Evet, İncirlik'ten çekilme kararı halihazırda yıpranmış durumda olan Türkiye-Almanya ilişkilerini daha da yıpratacaktır. Ancak ilişkilerin daha ne kadar kötü olabileceği sorusu da sorulabilmeli. Askerlerin İncirlik'ten çekilmesinden sonra Erdoğan yeni bir koz arayacaktır kendisine. Nihayetinde Konya'daki NATO Üssü'nde de Alman askerleri konuşlandırılmış durumda.
Diktatörler başka bir dil konuşuyor
Terör suçlamasıyla şubat ayından bu yana tutuklu durumda bulunan Die Welt muhabiri Deniz Yücel'e ne olacak? Ankara'nın bu kez de mülteci anlaşmasını feshetme tehdidini savuracağına şüphe yok.

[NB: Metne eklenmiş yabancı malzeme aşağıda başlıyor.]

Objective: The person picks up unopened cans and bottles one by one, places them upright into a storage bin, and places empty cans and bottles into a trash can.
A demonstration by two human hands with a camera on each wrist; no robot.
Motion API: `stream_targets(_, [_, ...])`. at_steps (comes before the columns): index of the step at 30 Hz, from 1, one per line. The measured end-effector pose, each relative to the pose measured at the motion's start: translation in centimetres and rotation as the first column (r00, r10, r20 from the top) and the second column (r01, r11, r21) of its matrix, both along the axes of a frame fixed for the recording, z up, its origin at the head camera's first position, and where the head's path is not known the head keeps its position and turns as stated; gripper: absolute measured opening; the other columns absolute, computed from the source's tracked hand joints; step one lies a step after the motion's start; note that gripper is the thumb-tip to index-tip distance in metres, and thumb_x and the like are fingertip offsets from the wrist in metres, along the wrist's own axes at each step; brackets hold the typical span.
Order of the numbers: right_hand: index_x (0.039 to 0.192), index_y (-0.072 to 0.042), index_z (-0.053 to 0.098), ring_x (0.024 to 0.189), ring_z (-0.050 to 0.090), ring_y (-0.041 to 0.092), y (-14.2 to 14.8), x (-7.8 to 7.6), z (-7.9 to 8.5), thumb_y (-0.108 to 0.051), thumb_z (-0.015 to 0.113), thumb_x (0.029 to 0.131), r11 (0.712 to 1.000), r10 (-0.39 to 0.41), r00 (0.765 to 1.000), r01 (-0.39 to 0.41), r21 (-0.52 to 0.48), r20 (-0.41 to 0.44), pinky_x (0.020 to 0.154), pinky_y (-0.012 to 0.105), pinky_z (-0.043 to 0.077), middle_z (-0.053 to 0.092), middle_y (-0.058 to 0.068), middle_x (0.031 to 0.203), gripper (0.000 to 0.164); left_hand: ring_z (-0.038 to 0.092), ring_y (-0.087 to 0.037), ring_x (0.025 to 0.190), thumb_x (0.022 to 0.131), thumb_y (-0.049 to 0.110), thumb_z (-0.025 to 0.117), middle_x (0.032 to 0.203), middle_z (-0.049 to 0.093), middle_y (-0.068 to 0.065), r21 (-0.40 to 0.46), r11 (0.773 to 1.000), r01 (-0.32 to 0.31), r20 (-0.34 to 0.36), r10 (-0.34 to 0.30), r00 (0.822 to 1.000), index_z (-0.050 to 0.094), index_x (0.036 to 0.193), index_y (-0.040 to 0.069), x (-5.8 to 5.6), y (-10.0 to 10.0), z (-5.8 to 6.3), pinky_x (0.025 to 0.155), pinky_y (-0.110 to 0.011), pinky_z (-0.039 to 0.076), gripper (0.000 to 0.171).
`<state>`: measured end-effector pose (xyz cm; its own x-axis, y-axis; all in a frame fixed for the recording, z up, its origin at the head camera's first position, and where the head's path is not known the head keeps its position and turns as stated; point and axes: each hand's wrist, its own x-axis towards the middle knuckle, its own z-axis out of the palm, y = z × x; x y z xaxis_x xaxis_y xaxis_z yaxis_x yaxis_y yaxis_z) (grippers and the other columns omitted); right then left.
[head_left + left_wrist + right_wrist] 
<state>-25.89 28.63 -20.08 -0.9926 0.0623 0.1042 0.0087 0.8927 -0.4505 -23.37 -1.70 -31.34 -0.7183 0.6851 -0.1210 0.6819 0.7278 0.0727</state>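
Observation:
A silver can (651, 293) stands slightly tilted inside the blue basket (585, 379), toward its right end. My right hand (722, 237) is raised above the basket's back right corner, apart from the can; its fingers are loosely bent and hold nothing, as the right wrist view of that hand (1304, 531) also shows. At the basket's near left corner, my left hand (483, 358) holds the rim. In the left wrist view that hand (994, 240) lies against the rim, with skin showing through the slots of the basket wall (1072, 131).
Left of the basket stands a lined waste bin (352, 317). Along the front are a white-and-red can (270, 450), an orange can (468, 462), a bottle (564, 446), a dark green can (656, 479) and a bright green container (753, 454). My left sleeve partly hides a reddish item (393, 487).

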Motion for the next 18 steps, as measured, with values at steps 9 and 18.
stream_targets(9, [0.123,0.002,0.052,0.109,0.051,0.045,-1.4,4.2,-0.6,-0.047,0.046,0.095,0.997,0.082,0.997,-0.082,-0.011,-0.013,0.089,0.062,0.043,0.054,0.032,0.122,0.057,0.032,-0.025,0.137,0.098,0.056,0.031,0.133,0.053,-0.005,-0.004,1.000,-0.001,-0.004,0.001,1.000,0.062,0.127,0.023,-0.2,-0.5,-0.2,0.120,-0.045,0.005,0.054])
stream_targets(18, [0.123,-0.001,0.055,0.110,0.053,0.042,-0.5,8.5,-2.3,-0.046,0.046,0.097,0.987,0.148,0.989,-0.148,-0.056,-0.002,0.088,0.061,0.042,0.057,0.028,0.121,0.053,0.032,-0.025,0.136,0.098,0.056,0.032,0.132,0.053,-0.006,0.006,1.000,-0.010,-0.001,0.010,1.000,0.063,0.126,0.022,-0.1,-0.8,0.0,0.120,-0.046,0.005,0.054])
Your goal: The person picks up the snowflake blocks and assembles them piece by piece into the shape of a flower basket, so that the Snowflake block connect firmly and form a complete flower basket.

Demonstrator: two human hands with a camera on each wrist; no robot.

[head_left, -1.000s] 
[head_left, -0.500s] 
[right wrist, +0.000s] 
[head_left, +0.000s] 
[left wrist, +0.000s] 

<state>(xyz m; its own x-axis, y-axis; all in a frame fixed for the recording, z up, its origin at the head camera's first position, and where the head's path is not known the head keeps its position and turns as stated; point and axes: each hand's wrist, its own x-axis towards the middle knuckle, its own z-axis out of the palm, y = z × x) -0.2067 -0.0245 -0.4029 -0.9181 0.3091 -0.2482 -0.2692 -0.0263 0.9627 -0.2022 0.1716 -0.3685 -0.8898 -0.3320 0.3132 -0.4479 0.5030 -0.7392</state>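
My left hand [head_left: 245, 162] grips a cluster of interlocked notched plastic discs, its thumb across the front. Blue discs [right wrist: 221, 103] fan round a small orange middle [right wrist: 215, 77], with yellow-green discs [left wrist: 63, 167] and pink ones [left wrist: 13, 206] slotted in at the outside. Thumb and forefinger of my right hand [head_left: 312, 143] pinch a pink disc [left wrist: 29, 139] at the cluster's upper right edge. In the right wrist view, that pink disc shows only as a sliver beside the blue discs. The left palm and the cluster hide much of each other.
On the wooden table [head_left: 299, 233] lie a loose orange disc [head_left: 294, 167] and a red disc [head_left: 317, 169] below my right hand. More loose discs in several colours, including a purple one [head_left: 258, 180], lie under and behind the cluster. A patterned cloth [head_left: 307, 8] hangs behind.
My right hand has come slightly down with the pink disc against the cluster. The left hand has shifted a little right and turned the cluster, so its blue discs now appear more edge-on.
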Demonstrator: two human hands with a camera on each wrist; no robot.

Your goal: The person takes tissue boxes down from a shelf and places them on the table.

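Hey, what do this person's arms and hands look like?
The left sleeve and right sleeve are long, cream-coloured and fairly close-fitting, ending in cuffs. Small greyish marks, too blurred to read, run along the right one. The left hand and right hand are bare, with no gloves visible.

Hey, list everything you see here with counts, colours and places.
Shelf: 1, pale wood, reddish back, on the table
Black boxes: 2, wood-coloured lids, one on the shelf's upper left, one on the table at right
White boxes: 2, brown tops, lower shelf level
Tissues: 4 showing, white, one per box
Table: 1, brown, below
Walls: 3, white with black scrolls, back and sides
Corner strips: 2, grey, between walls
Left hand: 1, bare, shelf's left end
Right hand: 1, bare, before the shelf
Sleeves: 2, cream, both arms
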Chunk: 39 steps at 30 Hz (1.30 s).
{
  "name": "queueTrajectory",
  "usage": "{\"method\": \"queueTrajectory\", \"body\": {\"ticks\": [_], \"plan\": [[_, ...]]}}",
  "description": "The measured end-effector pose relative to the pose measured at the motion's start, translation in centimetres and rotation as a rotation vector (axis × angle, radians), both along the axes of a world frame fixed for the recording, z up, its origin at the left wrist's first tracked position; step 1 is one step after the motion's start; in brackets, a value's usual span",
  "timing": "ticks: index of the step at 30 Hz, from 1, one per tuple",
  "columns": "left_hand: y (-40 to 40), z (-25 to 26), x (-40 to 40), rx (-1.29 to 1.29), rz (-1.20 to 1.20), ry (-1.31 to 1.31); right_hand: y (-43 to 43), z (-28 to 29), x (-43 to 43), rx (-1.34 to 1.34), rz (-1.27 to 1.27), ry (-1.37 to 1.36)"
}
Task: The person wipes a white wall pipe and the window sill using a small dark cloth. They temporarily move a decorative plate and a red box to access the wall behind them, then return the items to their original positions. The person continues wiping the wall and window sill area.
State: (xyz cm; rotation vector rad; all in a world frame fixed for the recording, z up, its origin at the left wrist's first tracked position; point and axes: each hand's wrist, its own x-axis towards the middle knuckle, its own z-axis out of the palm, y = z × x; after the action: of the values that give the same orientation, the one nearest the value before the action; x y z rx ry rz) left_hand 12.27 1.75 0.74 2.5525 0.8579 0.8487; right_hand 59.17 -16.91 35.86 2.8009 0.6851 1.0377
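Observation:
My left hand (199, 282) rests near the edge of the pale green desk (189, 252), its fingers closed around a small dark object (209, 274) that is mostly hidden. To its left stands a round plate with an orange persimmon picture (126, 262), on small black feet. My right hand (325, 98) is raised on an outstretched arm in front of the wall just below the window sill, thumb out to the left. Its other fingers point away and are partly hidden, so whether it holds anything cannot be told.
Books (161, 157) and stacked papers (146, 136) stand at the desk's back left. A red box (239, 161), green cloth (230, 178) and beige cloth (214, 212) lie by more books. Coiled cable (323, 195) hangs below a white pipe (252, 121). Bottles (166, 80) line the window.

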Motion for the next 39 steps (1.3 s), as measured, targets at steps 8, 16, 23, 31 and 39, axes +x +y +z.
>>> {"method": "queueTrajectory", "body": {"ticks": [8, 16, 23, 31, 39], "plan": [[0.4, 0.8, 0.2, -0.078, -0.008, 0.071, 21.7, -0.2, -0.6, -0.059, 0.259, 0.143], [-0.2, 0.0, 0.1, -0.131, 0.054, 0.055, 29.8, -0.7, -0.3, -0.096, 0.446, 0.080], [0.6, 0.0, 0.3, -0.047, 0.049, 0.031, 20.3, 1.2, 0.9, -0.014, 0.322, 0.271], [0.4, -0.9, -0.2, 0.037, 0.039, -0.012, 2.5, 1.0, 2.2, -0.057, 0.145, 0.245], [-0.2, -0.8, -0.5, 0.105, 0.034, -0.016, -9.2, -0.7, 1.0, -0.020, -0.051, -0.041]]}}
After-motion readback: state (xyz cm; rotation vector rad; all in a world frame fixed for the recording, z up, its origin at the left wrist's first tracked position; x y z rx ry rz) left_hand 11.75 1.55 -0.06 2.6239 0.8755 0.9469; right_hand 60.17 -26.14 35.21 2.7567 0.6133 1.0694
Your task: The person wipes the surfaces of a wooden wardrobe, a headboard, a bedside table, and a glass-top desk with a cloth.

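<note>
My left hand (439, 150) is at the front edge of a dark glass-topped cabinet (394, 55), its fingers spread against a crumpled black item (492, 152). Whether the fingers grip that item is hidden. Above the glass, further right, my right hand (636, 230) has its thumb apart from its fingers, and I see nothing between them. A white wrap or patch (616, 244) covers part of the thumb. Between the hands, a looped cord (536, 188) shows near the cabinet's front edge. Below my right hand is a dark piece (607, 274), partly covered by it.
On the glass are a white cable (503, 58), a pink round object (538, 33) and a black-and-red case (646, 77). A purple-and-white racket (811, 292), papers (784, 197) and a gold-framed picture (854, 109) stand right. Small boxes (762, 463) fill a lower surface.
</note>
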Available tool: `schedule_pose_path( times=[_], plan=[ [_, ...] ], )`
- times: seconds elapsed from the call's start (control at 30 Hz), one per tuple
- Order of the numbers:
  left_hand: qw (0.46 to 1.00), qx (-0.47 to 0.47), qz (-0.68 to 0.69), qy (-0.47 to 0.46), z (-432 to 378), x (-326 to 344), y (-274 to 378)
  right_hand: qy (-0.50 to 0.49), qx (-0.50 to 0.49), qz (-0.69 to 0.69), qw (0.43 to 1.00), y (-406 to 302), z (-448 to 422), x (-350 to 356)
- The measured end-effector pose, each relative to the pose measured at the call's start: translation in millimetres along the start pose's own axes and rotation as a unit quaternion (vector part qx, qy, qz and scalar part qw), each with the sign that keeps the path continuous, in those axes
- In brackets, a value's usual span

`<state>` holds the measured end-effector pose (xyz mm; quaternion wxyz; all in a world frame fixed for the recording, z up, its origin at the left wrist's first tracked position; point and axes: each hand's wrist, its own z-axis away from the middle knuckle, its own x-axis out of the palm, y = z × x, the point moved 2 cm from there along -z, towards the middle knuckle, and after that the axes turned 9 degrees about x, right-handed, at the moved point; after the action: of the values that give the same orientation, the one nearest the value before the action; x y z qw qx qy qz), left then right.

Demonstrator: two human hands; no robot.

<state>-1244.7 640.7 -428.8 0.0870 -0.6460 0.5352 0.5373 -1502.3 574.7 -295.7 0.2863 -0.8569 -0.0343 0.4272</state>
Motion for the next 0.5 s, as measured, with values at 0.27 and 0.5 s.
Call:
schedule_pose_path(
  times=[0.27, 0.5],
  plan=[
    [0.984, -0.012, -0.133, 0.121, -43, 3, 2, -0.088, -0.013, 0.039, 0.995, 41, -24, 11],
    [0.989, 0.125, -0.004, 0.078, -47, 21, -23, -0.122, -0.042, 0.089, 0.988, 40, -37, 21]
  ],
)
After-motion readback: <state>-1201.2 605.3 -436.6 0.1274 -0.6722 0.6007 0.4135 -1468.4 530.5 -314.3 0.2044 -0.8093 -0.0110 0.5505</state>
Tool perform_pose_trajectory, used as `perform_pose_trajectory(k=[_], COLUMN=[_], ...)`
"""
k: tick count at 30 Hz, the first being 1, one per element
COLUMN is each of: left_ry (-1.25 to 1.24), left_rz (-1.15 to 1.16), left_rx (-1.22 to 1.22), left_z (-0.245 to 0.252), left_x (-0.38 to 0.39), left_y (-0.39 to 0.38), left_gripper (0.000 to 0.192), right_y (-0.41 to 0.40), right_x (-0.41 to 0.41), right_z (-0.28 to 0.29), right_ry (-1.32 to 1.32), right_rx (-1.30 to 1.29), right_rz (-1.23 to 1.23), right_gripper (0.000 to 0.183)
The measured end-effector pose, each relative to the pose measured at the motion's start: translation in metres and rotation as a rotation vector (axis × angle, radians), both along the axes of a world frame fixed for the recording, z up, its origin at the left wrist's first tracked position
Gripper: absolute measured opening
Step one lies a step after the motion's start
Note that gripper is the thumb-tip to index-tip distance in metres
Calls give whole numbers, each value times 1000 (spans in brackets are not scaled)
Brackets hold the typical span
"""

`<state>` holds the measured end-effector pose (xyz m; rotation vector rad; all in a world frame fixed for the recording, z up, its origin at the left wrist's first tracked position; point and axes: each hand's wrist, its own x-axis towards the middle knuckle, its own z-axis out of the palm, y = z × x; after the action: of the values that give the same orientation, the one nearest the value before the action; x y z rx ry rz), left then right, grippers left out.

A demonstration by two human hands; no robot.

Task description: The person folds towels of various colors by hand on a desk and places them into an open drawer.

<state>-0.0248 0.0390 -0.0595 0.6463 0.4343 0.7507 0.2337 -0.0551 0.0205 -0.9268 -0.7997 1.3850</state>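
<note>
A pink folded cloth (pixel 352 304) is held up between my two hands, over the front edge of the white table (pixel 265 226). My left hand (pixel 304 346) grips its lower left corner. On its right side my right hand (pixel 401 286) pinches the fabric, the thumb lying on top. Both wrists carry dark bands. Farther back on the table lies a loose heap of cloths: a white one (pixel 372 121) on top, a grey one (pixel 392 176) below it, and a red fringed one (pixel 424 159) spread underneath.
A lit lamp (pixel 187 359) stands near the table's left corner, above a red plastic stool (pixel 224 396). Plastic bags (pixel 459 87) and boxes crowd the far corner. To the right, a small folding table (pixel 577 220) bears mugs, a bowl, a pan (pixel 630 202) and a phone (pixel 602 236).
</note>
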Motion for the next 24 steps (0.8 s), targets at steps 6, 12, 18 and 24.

Almanya Erdoğan gibi politikacıların bencilce amaçlar güttüğüne ve geri adım atmaktansa kafasını duvara çarpmayı göze alacağı gerçeğine artık alışmalı. Diktatörler, demokratlardan daha farklı bir siyasi dil kullanıyor. Bu sert bir dil; bu dile ya muadili bir dille veya kararlı bir tutumla karşılık vermek gerekiyor. İncirlik konusunda Alman hükümetinin yapması gereken şey belli, askerleri geri çekmek. İncirlik'e bir alternatif mevcut: Ürdün. Federal Hükümet daha ne bekliyor?